Aim of the exercise >>
Line by line, repeat all the material exactly as it appears.
[Start of section]
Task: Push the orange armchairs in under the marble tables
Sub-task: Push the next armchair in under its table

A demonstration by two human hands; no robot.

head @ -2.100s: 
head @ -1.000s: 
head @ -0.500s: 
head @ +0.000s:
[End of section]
Solution to the problem >>
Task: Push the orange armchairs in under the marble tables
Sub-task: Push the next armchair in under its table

A demonstration by two human hands; no robot.

head @ -2.100s: 
head @ -1.000s: 
head @ -0.500s: 
head @ +0.000s:

There is nothing more to the exercise.